Exercise objective: Could you please reproduce the entries exactly, leaving out any pictures?

(Dataset entries)

▼

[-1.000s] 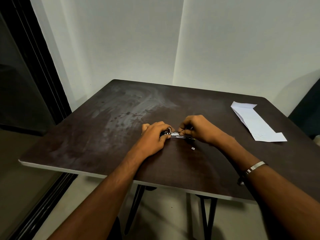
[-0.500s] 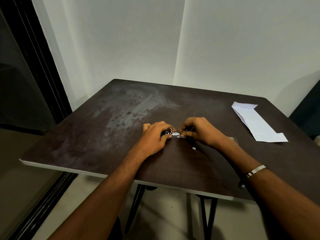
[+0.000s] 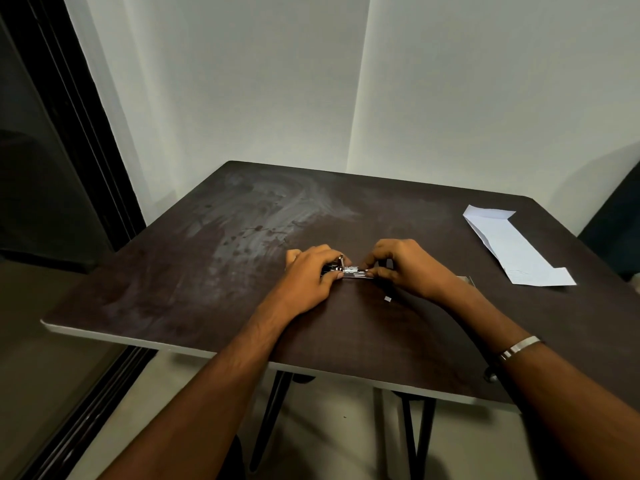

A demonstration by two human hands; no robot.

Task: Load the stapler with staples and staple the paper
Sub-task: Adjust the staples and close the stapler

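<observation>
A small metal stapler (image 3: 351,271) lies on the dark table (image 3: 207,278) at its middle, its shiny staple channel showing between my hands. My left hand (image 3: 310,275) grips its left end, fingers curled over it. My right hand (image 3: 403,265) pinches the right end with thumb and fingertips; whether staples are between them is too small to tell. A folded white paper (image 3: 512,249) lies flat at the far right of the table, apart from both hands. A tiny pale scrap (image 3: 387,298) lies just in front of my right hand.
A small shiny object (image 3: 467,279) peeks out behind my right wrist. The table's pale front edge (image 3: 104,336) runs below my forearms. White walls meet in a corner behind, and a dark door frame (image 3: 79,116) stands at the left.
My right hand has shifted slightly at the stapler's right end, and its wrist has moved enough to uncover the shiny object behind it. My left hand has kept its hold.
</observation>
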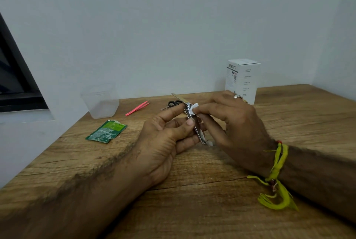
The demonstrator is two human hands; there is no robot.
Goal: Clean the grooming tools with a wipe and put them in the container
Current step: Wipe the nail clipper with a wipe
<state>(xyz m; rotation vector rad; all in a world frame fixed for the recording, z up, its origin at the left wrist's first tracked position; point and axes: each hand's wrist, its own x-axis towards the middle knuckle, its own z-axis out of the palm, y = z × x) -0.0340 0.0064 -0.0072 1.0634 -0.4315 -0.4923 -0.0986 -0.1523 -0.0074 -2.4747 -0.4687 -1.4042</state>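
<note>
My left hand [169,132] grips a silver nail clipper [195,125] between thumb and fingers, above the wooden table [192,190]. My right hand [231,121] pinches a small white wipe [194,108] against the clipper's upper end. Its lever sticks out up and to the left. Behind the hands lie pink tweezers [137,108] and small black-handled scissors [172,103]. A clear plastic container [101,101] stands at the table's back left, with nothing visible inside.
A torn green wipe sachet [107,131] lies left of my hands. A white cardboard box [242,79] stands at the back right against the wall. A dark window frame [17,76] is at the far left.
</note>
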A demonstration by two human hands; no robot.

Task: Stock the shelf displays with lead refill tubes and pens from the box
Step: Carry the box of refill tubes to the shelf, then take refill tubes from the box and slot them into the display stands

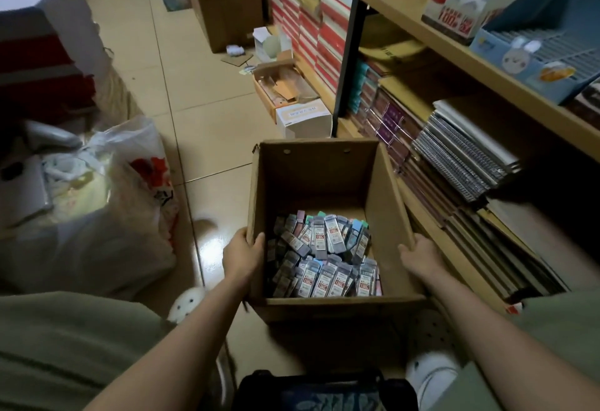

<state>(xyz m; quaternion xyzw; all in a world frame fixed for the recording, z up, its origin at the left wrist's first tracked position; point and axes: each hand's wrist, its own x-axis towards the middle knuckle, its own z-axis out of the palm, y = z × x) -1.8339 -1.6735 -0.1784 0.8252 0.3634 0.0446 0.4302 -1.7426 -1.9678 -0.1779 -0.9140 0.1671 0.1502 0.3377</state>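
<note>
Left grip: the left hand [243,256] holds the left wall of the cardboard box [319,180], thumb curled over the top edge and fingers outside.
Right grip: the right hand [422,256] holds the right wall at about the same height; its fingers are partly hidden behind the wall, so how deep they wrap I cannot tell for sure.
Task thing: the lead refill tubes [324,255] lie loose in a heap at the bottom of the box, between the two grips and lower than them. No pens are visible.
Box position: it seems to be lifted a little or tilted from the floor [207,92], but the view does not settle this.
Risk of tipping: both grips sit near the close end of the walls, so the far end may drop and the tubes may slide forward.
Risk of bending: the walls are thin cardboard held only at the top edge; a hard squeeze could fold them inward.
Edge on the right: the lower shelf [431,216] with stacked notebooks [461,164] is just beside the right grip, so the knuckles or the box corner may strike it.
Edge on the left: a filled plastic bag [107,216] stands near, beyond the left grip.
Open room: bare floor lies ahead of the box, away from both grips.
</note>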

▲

Solution to this problem:
[-1.000s] 
[-0.500s] 
[+0.000s] 

A demonstration by two human hands; no robot.

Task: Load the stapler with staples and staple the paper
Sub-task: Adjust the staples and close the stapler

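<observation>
A small metal stapler (image 3: 351,271) lies on the dark table (image 3: 207,278) at its middle, its shiny staple channel showing between my hands. My left hand (image 3: 310,275) grips its left end, fingers curled over it. My right hand (image 3: 403,265) pinches the right end with thumb and fingertips; whether staples are between them is too small to tell. A folded white paper (image 3: 512,249) lies flat at the far right of the table, apart from both hands. A tiny pale scrap (image 3: 387,298) lies just in front of my right hand.
A small shiny object (image 3: 467,279) peeks out behind my right wrist. The table's pale front edge (image 3: 104,336) runs below my forearms. White walls meet in a corner behind, and a dark door frame (image 3: 79,116) stands at the left.
My right hand has shifted slightly at the stapler's right end, and its wrist has moved enough to uncover the shiny object behind it. My left hand has kept its hold.
</observation>
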The demonstrator is two human hands; there is no robot.
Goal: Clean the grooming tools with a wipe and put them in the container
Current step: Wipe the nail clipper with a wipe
<state>(xyz m; rotation vector rad; all in a world frame fixed for the recording, z up, its origin at the left wrist's first tracked position; point and axes: each hand's wrist, its own x-axis towards the middle knuckle, its own z-axis out of the palm, y = z × x) -0.0340 0.0064 -0.0072 1.0634 -0.4315 -0.4923 -0.0986 -0.1523 -0.0074 -2.4747 -0.4687 -1.4042</state>
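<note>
My left hand [169,132] grips a silver nail clipper [195,125] between thumb and fingers, above the wooden table [192,190]. My right hand [231,121] pinches a small white wipe [194,108] against the clipper's upper end. Its lever sticks out up and to the left. Behind the hands lie pink tweezers [137,108] and small black-handled scissors [172,103]. A clear plastic container [101,101] stands at the table's back left, with nothing visible inside.
A torn green wipe sachet [107,131] lies left of my hands. A white cardboard box [242,79] stands at the back right against the wall. A dark window frame [17,76] is at the far left.
</note>
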A demonstration by two human hands; no robot.

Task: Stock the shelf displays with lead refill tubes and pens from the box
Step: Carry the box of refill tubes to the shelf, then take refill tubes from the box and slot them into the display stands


<state>(xyz m; quaternion xyzw; all in a world frame fixed for the recording, z up, its origin at the left wrist's first tracked position; point and axes: each hand's wrist, its own x-axis towards the middle knuckle, its own z-axis out of the palm, y = z × x) -1.8339 -1.6735 -0.1784 0.8252 0.3634 0.0446 0.4302 -1.7426 -1.9678 -0.1779 -0.9140 0.1671 0.1502 0.3377</state>
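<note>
Left grip: the left hand [243,256] holds the left wall of the cardboard box [319,180], thumb curled over the top edge and fingers outside.
Right grip: the right hand [422,256] holds the right wall at about the same height; its fingers are partly hidden behind the wall, so how deep they wrap I cannot tell for sure.
Task thing: the lead refill tubes [324,255] lie loose in a heap at the bottom of the box, between the two grips and lower than them. No pens are visible.
Box position: it seems to be lifted a little or tilted from the floor [207,92], but the view does not settle this.
Risk of tipping: both grips sit near the close end of the walls, so the far end may drop and the tubes may slide forward.
Risk of bending: the walls are thin cardboard held only at the top edge; a hard squeeze could fold them inward.
Edge on the right: the lower shelf [431,216] with stacked notebooks [461,164] is just beside the right grip, so the knuckles or the box corner may strike it.
Edge on the left: a filled plastic bag [107,216] stands near, beyond the left grip.
Open room: bare floor lies ahead of the box, away from both grips.
</note>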

This response is complete, and nothing else is pending.